Most people in this country, certainly most members of the political class and especially its expression in Washington, don’t realize what Donald Trump is trying to do in Europe and Russia. Back in December I explained that Trump has a plan to break up the European Union. Trump and his key advisor Steve Bannon (former Breitbart chief) believe they can promise an advantageous trade agreement with the United Kingdom, thus strengthening the UK’s position in its negotiations over exiting the EU. With such a deal in place with the UK, they believe they can slice apart the EU by offering the same model deal to individual EU states. Steve Bannon discussed all of this at length with Business Week’s Josh Green and Josh and I discussed it in great detail in this episode of my podcast from mid-December.
Now we have a rush of new evidence that Trump is moving ahead with these plans.
One point that was clear in Green’s discussions with Bannon and Nigel Farage is that Trump wants to empower Farage as its interlocutor with the United Kingdom. Given Farage’s fringe status in the UK, on its face that seems crazy. But that is the plan. And it is a sign of how potent Farage’s guidance and advice has become for Trump’s view of Europe, the EU and Russia.
Two days ago, the United States out-going Ambassador to the EU gave a press conference in which he opened up about Farage’s apparently guiding role in the Trump world and what he’s hearing from EU Member states.
From the The Financial Times (sub.req.) …
Donald Trump’s transition team have called EU leaders to ask “what country is to leave next” with a tone suggesting the union “is falling apart” this year, according to the outgoing US ambassador to the bloc.
In a pugnacious parting press conference, Anthony Gardner warned of “fringe” voices such as Nigel Farage, the former UK Independence party leader, holding influence in Washington over Mr Trump’s team.
Speaking days before leaving office, Mr Gardner said it would be “lunacy” and “the height of folly” for the US to ditch half a century of foreign policy in order to support further EU fragmentation or become a “Brexit cheerleader” in Brussels.
“I was struck in various calls that were going on between the incoming administration and the EU that the first question is: what country is about to leave next after the UK?” he said.
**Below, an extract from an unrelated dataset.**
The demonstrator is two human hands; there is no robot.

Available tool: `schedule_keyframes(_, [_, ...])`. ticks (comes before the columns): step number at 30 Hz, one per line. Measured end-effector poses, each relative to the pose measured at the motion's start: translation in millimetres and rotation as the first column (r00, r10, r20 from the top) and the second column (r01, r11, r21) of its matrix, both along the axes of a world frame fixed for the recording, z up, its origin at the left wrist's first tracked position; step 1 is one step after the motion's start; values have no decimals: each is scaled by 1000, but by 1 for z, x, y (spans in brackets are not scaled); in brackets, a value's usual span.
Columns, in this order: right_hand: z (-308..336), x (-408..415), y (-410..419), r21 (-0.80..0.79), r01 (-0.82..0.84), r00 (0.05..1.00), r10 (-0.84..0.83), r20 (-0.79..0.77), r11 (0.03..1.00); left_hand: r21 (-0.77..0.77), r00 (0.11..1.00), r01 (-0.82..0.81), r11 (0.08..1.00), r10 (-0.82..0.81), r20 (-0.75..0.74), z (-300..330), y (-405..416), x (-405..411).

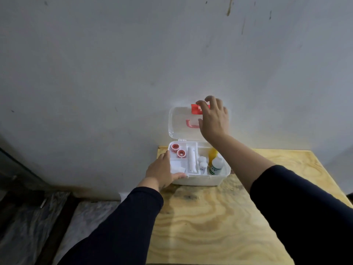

“The perceived sense is that 2017 is the year in which the EU is going to fall apart. And I hope that Nigel Farage is not the only voice being listened to because that is a fringe voice.”
Today in a new interview with the Germany’s Bild and the Times of London Trump expanded on these goals dramatically. Trump leveled a series of attacks on German Chancellor Angela Merkel, suggesting he’d like to see her defeated for reelection and saying she’d hurt Germany by letting “all these illegals” into the country. Trump also called NATO “obsolete”, predicted other countries would soon leave the EU, and characterized the EU itself as “basically a vehicle for Germany.”
Trump and Bannon are extremely hostile to Merkel and eager to see her lose. But what is increasingly clear is that Trump will make the break up of the EU a central administration policy and appears to want the same for NATO.
My own view is that Trump and Bannon greatly overestimate America’s relative economic power in the world. Their view appears to be that no European country will feel it is able to be locked out of trade with a US-UK trade pact. An America eager to break up the EU seems more likely to inject new life into the union. However that may be, Trump and Bannon clearly want to create a nativist world order based on the US, Russia and states that want to align with them. The EU and NATO are only obstacles to that goal.